Since this is greater than 0.5, we would classify this person as Scottish.

Notes:

  • When we have sparse data, it will result in 0 or 1 entries in the table for ML, this is unlikely (overfitting), avoid is by using a Bayesian approach (using a prior).
  • Multi-valued values: do not formulate as \(n\) binary attributes, this violates the conditional independence assumptions
  • It is frequently used in spam-filtering, text classification, etc.
  • It is a efficient and simple method, but it is not very accurate

MAP

We continue with the Asbestos, Smoking and Cancer example.

\[p(a,c,s) = p(c \mid a,s)p(a)p(s)\]

and a set of visible observations \(V = \{(a^n, s^n, c^n)\, n = 1, \dots, N\}\).
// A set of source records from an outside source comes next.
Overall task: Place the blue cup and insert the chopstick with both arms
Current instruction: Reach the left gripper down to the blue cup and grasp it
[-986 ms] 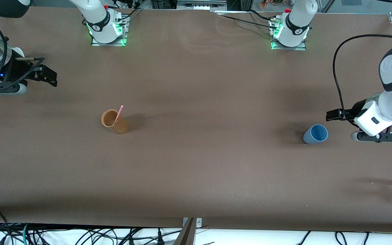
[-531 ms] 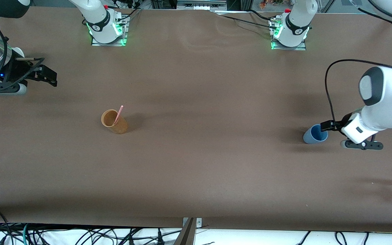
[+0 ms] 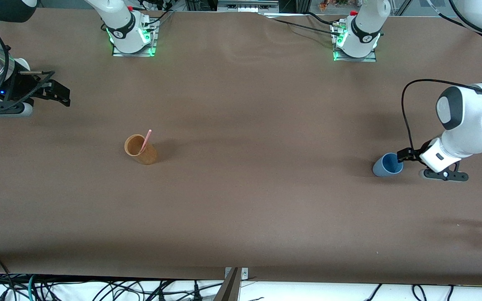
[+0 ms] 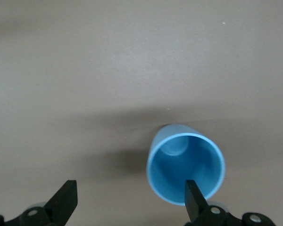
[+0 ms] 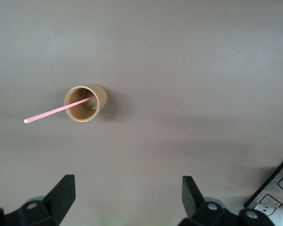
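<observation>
Left claw (image 4: 129, 200) open over blue cup (image 3: 388, 164); right claw (image 5: 127, 197) open.

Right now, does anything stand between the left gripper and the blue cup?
Nothing visible does. The left gripper, open, is right at the blue cup, one finger over its rim. The right gripper waits, open, over its end of the table.

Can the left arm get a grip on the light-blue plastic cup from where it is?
Probably yes. The left pincer is open at the upright light-blue plastic cup, one finger over its rim, nothing between them.
</observation>
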### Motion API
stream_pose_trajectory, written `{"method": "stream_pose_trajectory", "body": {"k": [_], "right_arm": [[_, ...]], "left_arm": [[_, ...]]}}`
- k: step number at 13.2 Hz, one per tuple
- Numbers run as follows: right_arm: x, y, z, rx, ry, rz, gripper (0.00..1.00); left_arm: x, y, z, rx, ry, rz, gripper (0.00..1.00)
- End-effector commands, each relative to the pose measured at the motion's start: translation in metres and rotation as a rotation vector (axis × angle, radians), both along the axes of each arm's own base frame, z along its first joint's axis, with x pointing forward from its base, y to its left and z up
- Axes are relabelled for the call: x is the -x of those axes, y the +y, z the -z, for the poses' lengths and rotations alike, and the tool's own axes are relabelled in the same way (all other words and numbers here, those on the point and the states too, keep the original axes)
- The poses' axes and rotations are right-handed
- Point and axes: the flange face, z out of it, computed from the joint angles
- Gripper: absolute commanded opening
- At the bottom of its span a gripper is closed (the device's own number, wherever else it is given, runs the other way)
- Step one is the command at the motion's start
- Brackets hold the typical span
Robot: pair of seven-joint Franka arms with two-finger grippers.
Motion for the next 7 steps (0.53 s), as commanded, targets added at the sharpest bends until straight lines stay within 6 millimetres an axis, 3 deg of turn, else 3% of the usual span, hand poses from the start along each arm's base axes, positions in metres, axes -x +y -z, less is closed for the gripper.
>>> {"method": "stream_pose_trajectory", "body": {"k": [1,4,7], "right_arm": [[0.005,0.0,-0.002,0.004,-0.001,0.003,1.0],[0.006,0.001,-0.002,0.004,-0.001,0.0,1.0],[0.005,0.0,-0.002,0.004,-0.001,0.0,1.0]], "left_arm": [[0.0,0.006,0.008,-0.018,-0.014,0.035,1.0],[-0.002,0.008,0.022,-0.017,-0.017,0.032,1.0],[-0.003,0.006,0.024,-0.017,-0.02,0.036,1.0]]}}
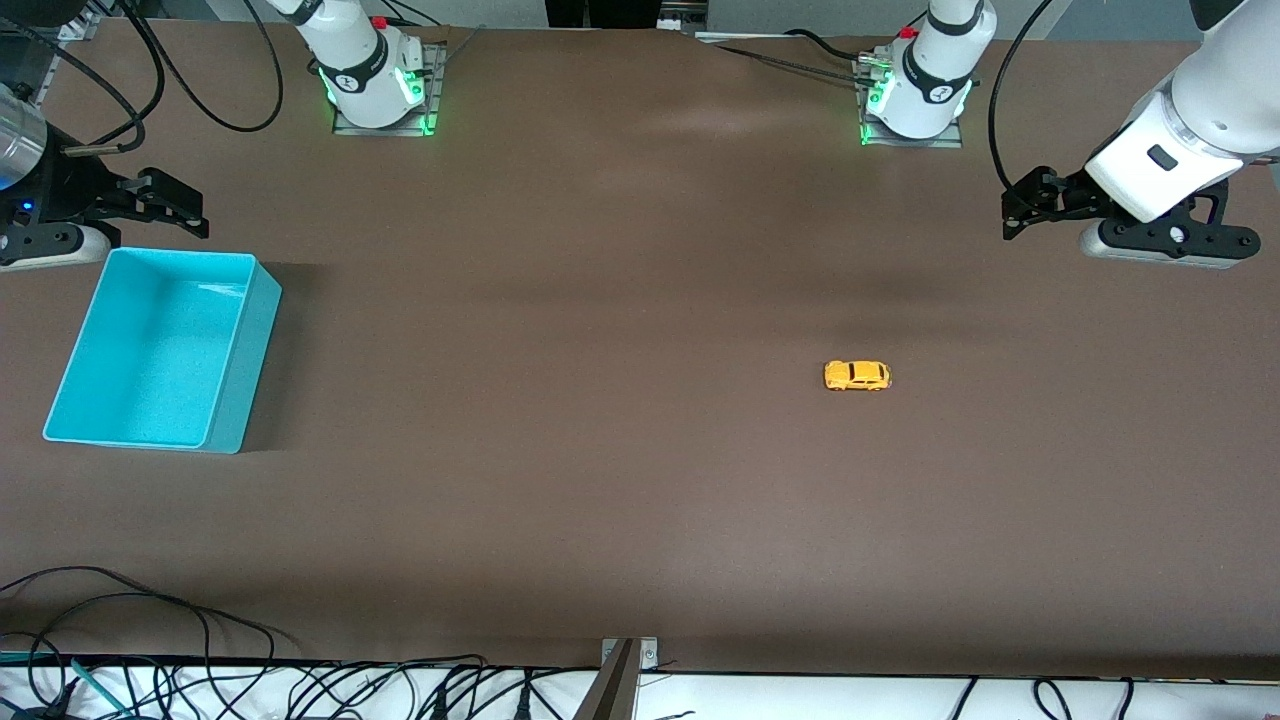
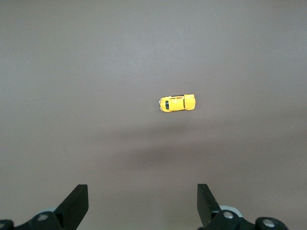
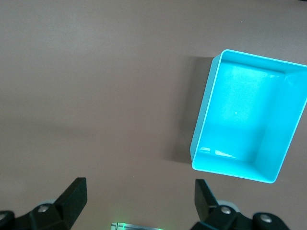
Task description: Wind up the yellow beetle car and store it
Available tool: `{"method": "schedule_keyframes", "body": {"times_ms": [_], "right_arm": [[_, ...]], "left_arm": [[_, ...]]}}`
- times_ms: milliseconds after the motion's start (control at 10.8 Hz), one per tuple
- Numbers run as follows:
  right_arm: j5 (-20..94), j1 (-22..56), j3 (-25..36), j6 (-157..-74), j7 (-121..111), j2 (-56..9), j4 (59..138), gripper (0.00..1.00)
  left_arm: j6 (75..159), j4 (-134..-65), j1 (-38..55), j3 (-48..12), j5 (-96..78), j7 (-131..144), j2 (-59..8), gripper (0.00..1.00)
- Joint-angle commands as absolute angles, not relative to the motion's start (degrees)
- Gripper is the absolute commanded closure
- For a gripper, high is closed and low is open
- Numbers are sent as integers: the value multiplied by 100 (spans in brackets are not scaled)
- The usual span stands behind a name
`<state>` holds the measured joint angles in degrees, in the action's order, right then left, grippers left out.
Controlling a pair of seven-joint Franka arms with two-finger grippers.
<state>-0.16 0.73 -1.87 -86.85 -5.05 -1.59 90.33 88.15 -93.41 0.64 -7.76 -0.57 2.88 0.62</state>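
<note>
The cyan bin (image 1: 160,345) is the thing that sits closest to the front camera, at the right arm's end of the brown worktop (image 1: 600,450). It stands upright with its open top facing up. In the right wrist view the bin (image 3: 247,115) shows a bare, shiny floor with nothing in it.

The right claw (image 1: 150,205) hangs in the air just above the bin's edge that is farthest from the front camera. Its two black fingers (image 3: 74,196) are spread wide apart and hold nothing.

The yellow beetle car (image 1: 857,375) is well apart from the bin, toward the left arm's end of the worktop. It sits on its wheels, alone on the bare brown top, and nothing touches it. In the left wrist view the car (image 2: 177,103) is seen from above.

The left claw (image 1: 1035,205) hangs over bare worktop, much farther from the bin than the car is. Its fingers (image 2: 76,203) are spread wide apart too, and they hold nothing.
</note>
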Motion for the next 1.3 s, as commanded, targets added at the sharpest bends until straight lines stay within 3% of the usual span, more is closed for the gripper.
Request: {"method": "schedule_keyframes", "body": {"times_ms": [0,649,1204], "right_arm": [[70,44,-176,-8578,-580,-141,8947,0],[79,26,-167,-8552,-580,-141,8947,0],[79,18,-158,-8552,-571,-132,8947,0]], "left_arm": [[8745,-9167,27,-817,-394,-278,-166,0],[9490,-9290,-123,-844,-492,-4125,-1176,0],[12344,-11256,-343,-1520,-387,-6509,-1406,0]]}}
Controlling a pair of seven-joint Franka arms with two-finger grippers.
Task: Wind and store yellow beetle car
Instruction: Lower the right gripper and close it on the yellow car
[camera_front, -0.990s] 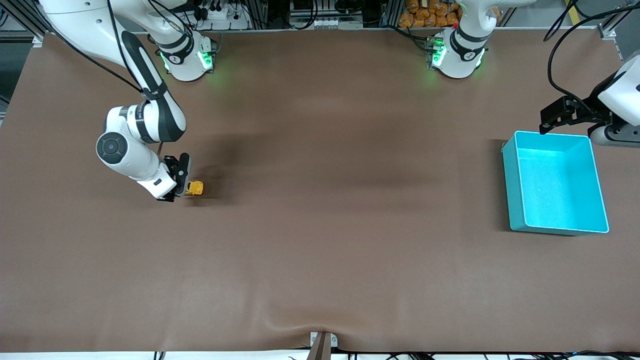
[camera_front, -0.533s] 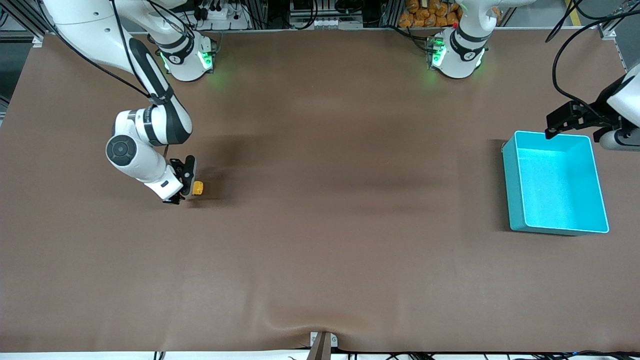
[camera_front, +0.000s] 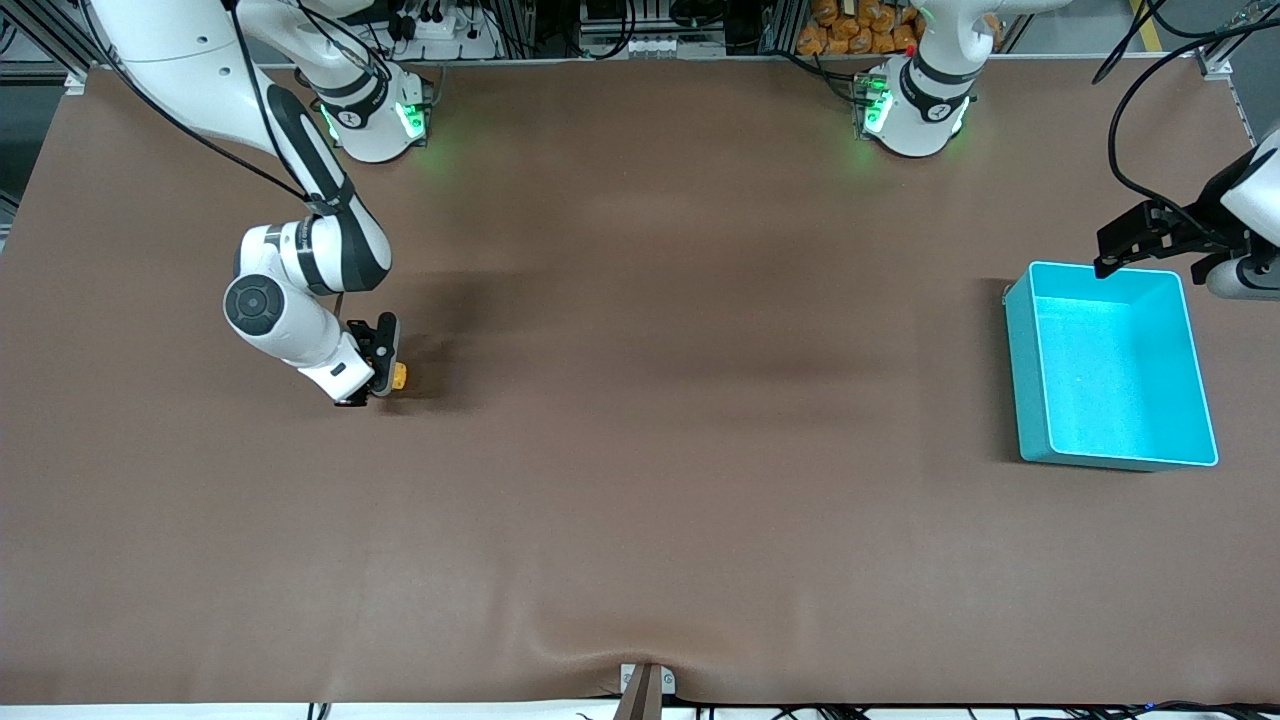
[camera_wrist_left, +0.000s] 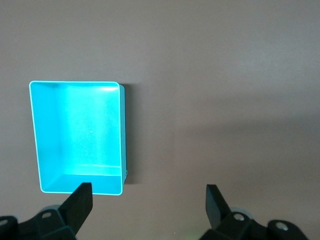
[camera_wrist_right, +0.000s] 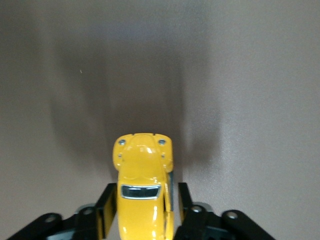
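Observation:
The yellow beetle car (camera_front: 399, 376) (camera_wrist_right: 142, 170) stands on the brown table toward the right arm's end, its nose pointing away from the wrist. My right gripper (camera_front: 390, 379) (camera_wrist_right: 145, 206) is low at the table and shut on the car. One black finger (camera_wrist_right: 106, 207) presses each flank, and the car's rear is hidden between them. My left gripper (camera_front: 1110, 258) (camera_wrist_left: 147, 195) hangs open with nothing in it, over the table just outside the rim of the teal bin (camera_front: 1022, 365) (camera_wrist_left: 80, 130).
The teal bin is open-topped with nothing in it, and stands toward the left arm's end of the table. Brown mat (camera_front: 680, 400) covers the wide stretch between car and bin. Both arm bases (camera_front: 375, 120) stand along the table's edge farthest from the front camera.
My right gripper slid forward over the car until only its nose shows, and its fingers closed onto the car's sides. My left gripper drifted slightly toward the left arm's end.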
With all variables binary, we have parameters such as:

\[p(a = 1 \mid \theta_a) = \theta_a, \quad p(c=1 \mid a=0,s=1, \theta_c) = \theta_c^{0,1}\]

The parameters are:

\[\theta_a, \theta_s, \theta_c^{0,0}, \theta_c^{0,1}, \theta_c^{1,0}, \theta_c^{1,1}\]

\(\theta_c^{0,0}\) is the probability of cancer when \(a = 0\) and \(s = 0\).

\[p(\theta_c) = p(\theta_c^{0,0}) p(\theta_c^{0,1}) p(\theta_c^{1,0}) p(\theta_c^{1,1})\]

Beta Prior

\[p(a = 1 \mid V_a) = E[\theta_a] = \frac{\alpha_a + \#(a=1)}{\alpha_a + \#(a=1) + \beta_a + \#(a=0)}\]

The prior parameters \(\alpha_a, \beta_a\) are called hyperparameters. If one had no preference, one would set \(\alpha_a = \beta_a = 1\).